The presence of only one individual of T. ionantha, T. makoyana and T. sp. could be the result of fortuitous long distance dispersal events, that could result in the establishment of new populations of these species. As many other epiphytic species T. ionantha and T. makoyana have mixed breeding systems that allow a single individual to produce viable seeds which can develop into adult individuals (Mondragon et al. 2015). However, these isolated dispersal events could result in populations which do not prosper, as in the case of T. schiedeana.
The lack of differences found in the structures of populations growing on native vs. exotic trees for both Tillandsia species, may be related to the fact that, within each host category, there was a mix of tree species with different morphological, physiological and chemical characteristics, which can impact the demographic behavior of epiphytic individuals (Einzmann et al. 2015; Martins et al. 2020; González and Ceballos 2021; Ramirez et al. in press).

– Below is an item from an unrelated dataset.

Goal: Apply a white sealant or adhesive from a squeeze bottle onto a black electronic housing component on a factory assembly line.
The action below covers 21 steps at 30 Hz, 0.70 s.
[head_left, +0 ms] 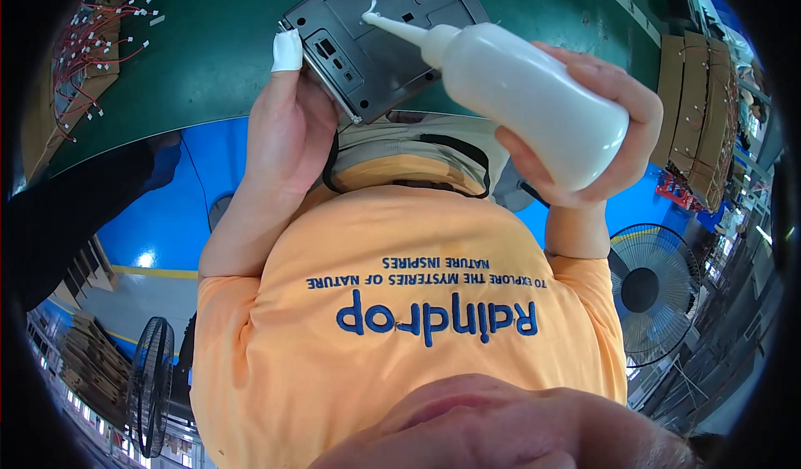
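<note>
My right hand (632, 106) is wrapped round a white squeeze bottle (526, 85), tilted so its long thin nozzle points left. A small white strand hangs at the nozzle's tip, over a dark grey plastic device housing (384, 64); whether the tip touches it I cannot tell. The housing has port cutouts along its near left part and round dark spots at its corners. At its left edge, my left hand (292, 127) grips it, the thumb outside with a white cover (287, 50) on its tip and the other fingers partly hidden beneath.
A green work table (209, 60) spreads under the housing. Cardboard with red wires and white connectors (96, 52) lies at the far left, and cardboard boxes (688, 110) stand at the right. Fans (651, 285) stand on both sides behind me. Another person's dark sleeve or leg (92, 189) shows at left.
</note>
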Available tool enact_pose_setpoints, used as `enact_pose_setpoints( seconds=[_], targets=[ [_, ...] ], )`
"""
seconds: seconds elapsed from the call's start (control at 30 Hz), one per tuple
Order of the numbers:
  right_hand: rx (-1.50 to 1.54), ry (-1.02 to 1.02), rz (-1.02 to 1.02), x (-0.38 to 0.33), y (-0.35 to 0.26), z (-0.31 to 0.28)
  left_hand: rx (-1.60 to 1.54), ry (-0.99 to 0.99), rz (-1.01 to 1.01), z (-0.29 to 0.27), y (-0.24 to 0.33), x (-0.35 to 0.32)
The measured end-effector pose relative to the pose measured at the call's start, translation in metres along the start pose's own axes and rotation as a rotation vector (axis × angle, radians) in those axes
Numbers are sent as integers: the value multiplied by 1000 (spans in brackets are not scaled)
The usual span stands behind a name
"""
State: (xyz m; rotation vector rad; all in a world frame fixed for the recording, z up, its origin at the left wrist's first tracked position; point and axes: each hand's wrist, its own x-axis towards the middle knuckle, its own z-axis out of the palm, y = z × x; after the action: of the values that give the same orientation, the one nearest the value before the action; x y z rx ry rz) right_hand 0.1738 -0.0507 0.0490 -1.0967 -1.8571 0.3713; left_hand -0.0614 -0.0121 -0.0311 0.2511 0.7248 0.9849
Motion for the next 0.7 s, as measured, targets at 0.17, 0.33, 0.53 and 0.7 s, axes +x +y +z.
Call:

This agree with results by Martins et al. (2020) showing a lack of preference between exotic and native hosts by vascular epiphytes in a Brazilian urban area. This lack of an effect of tree origin on associated species agrees with results by Berthon et al. (2021) who examined the relationship between native plants and animal biodiversity in urban areas. The authors found that the resources provided by the plants were more important predictors than their origin, but when in doubt, nativeness was a good surrogate of whether a plant would provide food for local animals. In our case, even when our result suggests that there are no differences in population structures related to tree origin, we recommend taking those results in consideration and developing an experiment to assess the effect of the origin of phorophytes over the demography of vascular epiphytes.